A second way that shareowners have participated in the electoral process is by submitting proposals to be included in the company's proxy statement. Typically, these proposals are advisory only, intended to provide management with the proponent shareowner's views on these issues. Under current SEC rules, however, management can omit a shareowner proposal if, among other reasons, it relates to the ordinary business operations of the company. This

"ordinary business" exclusion has often operated to omit proposals that were of considerable importance to shareowners.

The Commission believes that corporations have an obligation to recognize the legitimate interests of shareowners in the nominees presented for election as directors and in other issues that properly come before a meeting of shareowners.

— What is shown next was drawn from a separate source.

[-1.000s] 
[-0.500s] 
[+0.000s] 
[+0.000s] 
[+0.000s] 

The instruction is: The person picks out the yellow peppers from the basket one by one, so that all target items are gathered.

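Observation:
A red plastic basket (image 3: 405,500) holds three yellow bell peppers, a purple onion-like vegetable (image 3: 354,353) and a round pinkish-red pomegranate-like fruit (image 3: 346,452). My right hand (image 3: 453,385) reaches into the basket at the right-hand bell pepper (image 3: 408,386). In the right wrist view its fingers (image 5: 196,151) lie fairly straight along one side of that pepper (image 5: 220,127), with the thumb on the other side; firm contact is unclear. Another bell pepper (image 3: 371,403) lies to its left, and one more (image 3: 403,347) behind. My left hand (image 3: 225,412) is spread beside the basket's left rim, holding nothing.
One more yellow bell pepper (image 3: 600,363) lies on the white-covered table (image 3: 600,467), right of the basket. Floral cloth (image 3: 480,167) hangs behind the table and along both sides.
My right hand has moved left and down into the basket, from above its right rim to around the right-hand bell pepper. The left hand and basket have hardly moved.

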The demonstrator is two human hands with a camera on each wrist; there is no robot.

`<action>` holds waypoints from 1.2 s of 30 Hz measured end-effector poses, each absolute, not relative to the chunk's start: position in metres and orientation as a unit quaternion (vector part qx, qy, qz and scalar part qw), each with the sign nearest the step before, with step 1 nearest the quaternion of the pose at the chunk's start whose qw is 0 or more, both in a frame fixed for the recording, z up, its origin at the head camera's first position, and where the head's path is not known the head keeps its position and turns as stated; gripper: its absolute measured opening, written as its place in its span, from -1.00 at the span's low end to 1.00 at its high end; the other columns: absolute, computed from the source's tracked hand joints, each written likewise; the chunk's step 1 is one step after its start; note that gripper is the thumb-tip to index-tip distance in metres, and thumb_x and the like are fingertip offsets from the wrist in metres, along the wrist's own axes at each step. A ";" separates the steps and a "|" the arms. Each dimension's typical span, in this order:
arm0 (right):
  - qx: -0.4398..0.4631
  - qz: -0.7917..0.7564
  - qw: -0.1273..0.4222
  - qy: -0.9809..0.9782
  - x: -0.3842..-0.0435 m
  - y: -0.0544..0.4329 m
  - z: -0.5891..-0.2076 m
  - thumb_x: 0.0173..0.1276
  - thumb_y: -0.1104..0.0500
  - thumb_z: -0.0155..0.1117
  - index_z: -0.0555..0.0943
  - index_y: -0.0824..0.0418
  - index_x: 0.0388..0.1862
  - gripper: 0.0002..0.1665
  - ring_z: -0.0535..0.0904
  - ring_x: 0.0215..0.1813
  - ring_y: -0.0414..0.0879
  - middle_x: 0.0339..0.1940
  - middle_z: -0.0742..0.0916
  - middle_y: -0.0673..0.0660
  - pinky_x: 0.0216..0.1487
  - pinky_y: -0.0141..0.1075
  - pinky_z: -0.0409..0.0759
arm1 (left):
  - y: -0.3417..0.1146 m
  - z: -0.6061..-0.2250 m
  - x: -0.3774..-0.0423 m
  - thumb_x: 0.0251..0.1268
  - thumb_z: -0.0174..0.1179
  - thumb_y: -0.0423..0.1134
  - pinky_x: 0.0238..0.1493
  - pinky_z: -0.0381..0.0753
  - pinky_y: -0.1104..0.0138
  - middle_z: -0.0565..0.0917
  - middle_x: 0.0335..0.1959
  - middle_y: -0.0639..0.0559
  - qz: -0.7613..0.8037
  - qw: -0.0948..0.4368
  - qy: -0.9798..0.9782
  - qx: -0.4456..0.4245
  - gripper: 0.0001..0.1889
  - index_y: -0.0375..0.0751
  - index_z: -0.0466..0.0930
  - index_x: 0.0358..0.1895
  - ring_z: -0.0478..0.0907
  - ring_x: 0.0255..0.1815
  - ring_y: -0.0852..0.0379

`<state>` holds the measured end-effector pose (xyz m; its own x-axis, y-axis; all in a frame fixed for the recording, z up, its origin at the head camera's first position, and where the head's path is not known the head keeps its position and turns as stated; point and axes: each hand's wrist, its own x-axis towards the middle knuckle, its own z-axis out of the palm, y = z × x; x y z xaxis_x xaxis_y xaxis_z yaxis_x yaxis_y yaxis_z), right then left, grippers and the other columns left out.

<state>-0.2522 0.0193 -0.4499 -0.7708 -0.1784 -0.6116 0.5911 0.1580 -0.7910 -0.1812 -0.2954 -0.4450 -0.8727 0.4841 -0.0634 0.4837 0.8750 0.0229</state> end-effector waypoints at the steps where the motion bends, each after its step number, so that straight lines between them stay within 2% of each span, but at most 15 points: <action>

The compact among shareowners, boards and management has been significantly undermined by widely reported instances of egregious corporate misconduct during the past several years, which has seriously eroded the trust that investors and the general public have in corporate governance and the capital markets more broadly. The SEC needs to reform the corporate governance process so that shareowners have access to the proxy to nominate directors to create a more realistic election process that holds corporate directors accountable to shareowners. The ordinary business exception has proved to be counterproductive both in terms of keeping important issues off the proxy as well as dissipating SEC staff time and resources in ways that do not protect investor interests. The CII has made a series of recommendations that speak to the implementation of the Conference Board Commission's more general principles and findings. These more specific recommendations on shareholder access issues and recommendations are in CII's May 10, 2003 letter to the SEC and are supported by SERS.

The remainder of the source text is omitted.